Begin at the line where "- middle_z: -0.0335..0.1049" appears and reproduce exactly every line through the end of the data below, both included, skipping pictures.

....................

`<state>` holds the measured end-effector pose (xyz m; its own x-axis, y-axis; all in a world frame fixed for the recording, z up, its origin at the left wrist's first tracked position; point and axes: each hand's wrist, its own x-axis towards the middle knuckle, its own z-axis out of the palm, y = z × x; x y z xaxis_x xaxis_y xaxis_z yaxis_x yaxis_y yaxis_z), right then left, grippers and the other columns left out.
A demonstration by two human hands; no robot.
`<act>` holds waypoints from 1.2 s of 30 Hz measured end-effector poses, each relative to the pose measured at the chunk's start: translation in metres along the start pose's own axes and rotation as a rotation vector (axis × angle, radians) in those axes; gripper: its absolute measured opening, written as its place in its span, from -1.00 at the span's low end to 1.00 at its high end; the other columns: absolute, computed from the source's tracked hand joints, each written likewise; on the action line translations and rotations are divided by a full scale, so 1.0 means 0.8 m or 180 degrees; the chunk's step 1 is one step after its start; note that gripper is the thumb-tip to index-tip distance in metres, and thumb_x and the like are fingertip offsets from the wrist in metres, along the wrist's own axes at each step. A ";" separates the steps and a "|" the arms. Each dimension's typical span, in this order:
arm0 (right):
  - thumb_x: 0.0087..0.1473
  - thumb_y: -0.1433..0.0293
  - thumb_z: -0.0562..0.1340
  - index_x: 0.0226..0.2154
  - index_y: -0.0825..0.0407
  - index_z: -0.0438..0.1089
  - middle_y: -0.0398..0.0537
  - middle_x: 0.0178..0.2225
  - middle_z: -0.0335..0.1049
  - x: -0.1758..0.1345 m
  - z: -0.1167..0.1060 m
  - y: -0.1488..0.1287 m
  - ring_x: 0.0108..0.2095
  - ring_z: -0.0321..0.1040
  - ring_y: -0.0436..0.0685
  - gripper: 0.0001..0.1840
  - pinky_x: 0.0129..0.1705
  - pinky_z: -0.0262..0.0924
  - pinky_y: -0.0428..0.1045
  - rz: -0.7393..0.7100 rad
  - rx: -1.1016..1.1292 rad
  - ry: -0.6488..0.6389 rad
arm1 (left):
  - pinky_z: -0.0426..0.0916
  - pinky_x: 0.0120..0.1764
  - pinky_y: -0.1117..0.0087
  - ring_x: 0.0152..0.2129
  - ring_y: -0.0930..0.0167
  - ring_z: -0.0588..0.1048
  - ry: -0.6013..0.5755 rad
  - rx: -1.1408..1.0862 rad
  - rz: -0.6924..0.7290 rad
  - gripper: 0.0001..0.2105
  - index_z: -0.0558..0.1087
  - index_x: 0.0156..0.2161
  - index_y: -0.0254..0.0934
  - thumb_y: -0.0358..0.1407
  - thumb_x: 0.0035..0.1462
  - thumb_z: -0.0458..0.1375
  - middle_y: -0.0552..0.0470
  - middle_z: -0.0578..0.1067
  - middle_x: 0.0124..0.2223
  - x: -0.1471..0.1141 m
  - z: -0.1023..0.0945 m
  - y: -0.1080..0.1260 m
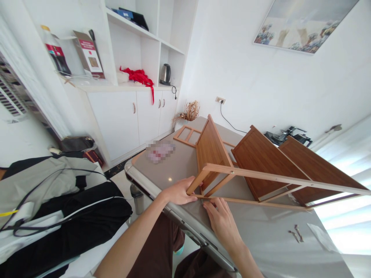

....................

== Task solution ==
  - middle_z: -0.0335..0.1049
  - x: -0.1758..0.1345 m
  - z: -0.1167..0.1060 m
  - y: -0.1488..0.1287 m
  - ring_x: 0.0108..0.2095
  - ring_z: -0.0321..0.1040
  - ring_y: -0.0436..0.0685
  - gripper: 0.0001..0.1840
  - pinky_x: 0.0129..0.1705
  - pinky_z: -0.0262..0.0924
  - pinky_y: -0.0428..0.1045
  - rz: -0.7393..0.7100 rad
  - rx: -1.1016..1.1292 rad
  - ry: -0.6488..0.6389 rad
arm1 (left):
  - pinky_z: -0.0426..0.0916
  - pinky_x: 0.0120..0.1764
  - pinky_y: -0.1117..0.0087
  - ring_x: 0.0152..0.2129
  - ring_y: -0.0930..0.0167
  - ring_z: -0.0588..0.1048
  - ry: -0.6013..0.5755 rad
  - rx: -1.1408..1.0862 rad
  - rz: -0.6924..0.7290 rad
  - gripper: 0.0001..0.2105
  - index_z: -0.0558..0.1087
  - index_x: 0.0156..0.2161
  - index_y: -0.0254..0.0934
  - thumb_y: -0.0358..0.1407
  - thumb_x: 0.0035..0.1462
  - thumb_z: -0.0458..0.1375
  - middle_y: -0.0552..0.0470
  - middle_z: -0.0578..0.1067
  - middle_x: 0.0124..0.2223
  - x: -0.1471..0.1141 m
  - z: -0.1023..0.0945 m
  - y: -0.1080..0.1260 m

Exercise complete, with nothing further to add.